- **WHAT NEEDS TO BE DONE**: Look through the listing below and give the number of lines that hold "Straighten". Say nothing more.

- **DATA SEGMENT**:
[Start of section]

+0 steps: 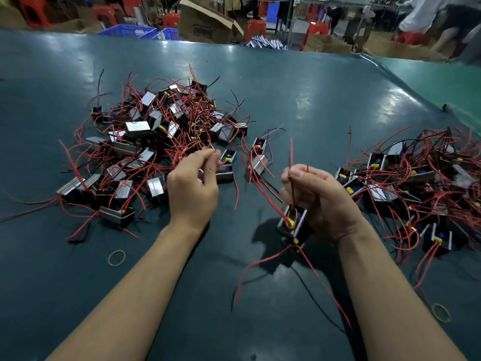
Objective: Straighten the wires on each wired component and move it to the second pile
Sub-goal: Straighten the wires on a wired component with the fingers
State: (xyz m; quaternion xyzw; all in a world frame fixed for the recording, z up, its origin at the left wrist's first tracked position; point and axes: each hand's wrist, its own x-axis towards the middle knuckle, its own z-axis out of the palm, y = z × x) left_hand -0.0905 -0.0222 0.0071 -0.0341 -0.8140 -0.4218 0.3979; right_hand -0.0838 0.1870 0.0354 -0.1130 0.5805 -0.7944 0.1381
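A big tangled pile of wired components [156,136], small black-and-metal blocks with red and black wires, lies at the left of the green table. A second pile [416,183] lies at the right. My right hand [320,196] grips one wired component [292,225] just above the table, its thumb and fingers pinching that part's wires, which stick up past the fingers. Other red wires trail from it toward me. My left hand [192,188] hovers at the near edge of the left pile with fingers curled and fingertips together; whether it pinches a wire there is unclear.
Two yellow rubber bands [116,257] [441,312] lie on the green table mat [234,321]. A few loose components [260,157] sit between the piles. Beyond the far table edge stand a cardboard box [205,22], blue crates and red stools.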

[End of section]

- **SOLUTION TO THE PROBLEM**: 2